Instead of a hundred-dollar check, which had been Jack’s Christmas present to both Jean and Frieda in order that they might have their Christmas visits to friend’s, she had given Olive a brown fur coat and cap. Olive had not worn them before, but now, with the snow falling and the thought of Jack in her mind, she put them both on. For a minute she glanced at herself in her mirror before leaving the house and though her vanity was less than most girls’, she could not help a slight thrill of pleasure on seeing her own reflection in the mirror. Somehow her new furs were uncommonly becoming, as they are to most people. The soft brown of the cap showed against the blue-black darkness of her hair and in her olive cheeks there was a bright color which grew brighter the longer and faster she trudged through the lightly falling snow.
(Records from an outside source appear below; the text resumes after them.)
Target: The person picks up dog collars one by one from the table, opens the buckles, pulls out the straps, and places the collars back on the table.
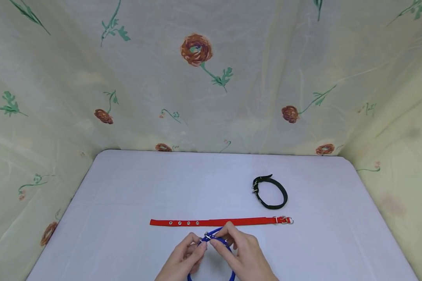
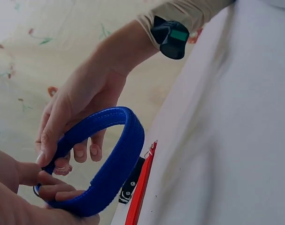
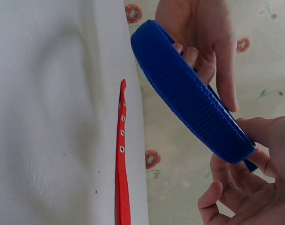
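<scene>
A blue collar (image 2: 116,171), bent into a loop, is between my two hands above the front of the table. My left hand (image 1: 183,256) pinches it beside its metal buckle (image 1: 207,236) with thumb and fingers. From the other side my right hand (image 1: 245,251) pinches the strap near the same buckle, thumb and index finger close to the metal. In the right wrist view the wide outer face of the blue band (image 3: 189,98) shows, while the buckle is hidden. How far the strap runs through the buckle I cannot tell.
A red collar (image 1: 237,222) lies stretched out just beyond my hands, eyelets at the left, buckle and ring at the right. Farther back to the right lies a black collar (image 1: 283,191), buckled into a loop. Floral curtains surround the white table (image 1: 126,187).
</scene>
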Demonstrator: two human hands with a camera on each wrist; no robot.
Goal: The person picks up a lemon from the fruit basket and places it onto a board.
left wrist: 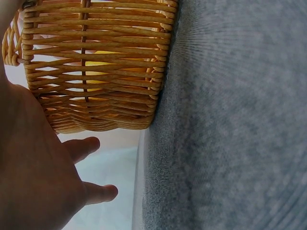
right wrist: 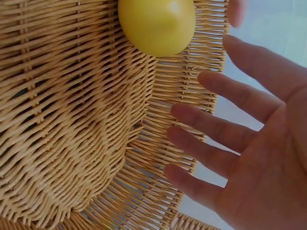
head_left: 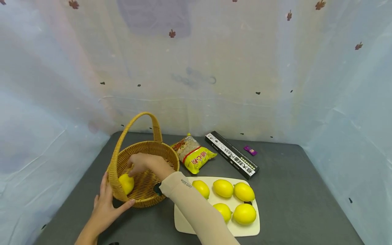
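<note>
A woven wicker basket [head_left: 169, 154] with a tall arched handle stands at the left of the dark table. In it, against the left inner wall, lies a yellow lemon [head_left: 126, 184]. My right hand [head_left: 142, 162] reaches over the rim, close to that lemon. The right wrist view shows the right hand's fingers [right wrist: 216, 132] extended and holding nothing, with the lemon [right wrist: 158, 26] apart from them. My left hand [head_left: 105, 206] rests spread against the basket's outer left side, thumb toward the front. Two straight fingers [left wrist: 100, 193] stand clear of the weave in the left wrist view.
A white tray [head_left: 180, 223] holds several lemons [head_left: 223, 188], partly hidden behind my right sleeve [head_left: 196, 212]. Behind it lie a yellow-ended pasta bag [head_left: 196, 157], a long black-and-white pasta box [head_left: 231, 154] and a small purple packet [head_left: 250, 150].
</note>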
Olive did not know the direction that Miss Winthrop had taken for her walk, but half guessed that she must have gone for a visit to Madame Van Mater, as she was in the habit of calling on the old lady every few days and knew Olive’s dislike to accompanying her. Indeed, she had not been inside “The Towers” nor seen its mistress since her first and only visit there. But now she set off in the direction of the house, hoping to find her friend returning toward home.
The walk through the woods, Olive’s first walk in the vicinity of Primrose Hall, was now a familiar one and less dark because the trees had long ago cast off their cloakings of leaves and were covered only with the few snowflakes that clung to them. No man or woman who has lived a great deal out of doors in their youth fails to draw new strength and cheerfulness from the air and sunshine, and Olive, who had left school thinking only that Jack’s operation might not be successful and of the pain her friend must suffer, now began to dwell on the beautiful possibility of her growing well and strong as she had been in the old days at the ranch and of their being reunited there some day not too far off. Then she had been weakly believing that she would never hear news of herself, that old Laska was probably dead or had disappeared into some other Indian encampment. Now with her blood running quickly in her veins from the cold and the snow, she determined if Laska failed her to go west the next summer and try to trace out her ancestry herself. Miss Winthrop, Ruth and the four ranch girls she knew stood ready to help her in anything she might undertake.
“It is a pretty good thing to have friends, even if one is bare of relations,” Olive thought, coming out of the woods to the opening where she could catch the first glimpse of the big white house. “I wish Miss Winthrop would come along out of there,” she said aloud after waiting a minute and finding that standing still made her shiver in spite of her furs. “I wonder why I can’t get up the courage to march up to that front door past those two fierce iron dogs, ring the bell and ask for her. I don’t have to go into the house, and as it is growing a little late, Miss Winthrop would probably prefer my not walking back alone. Besides, I want to walk with her.”
Like most people with only a few affections, Olive’s were very true and deep, and now that she had learned to care for Miss Winthrop, she cared for her with all her heart.
Slowly she approached the house, hesitating once or twice and looking up toward the tower room as though she were ashamed to recall her own foolishness on the afternoon of her introduction to it. There was no one about in the front of the house, not a servant nor a caller. For a moment Olive stopped, smiling, by one of the big iron dogs that seemed to guard the entrance to the old place. She brushed off a little snow from the head of one of them and, stooping, patted it. “Isn’t it silly of me to think I remember having seen you?” she murmured. And then Olive’s hand went up swiftly to her own eyes and she appeared to be brushing away something from them as she had brushed the snow from the statue of a dog. “I haven’t seen you before, I have only heard about you. And I haven’t seen this old house, but I have been told about it until I felt almost as if I had seen it,” she announced with greater conviction in her tones than she had ever used before, even to herself, in trying to recall the confused impressions of her childhood.
But now, instead of going up the front steps of the old house and ringing the bell, she hesitated. And while she waited the door was suddenly opened and into the white world outside Miss Winthrop stepped with an expression on her face no one had ever seen it wear before—one of surprise and wonder, anger and pleasure.
“Olive, is it you?” she said just as if she had expected to find the girl waiting outside for her on the doorstep. “Come in to Madame Van Mater. We have something to tell you.”
“I SUPPOSE I CANNOT DENY THE PROOFS YOU HAVE BROUGHT TO ME.”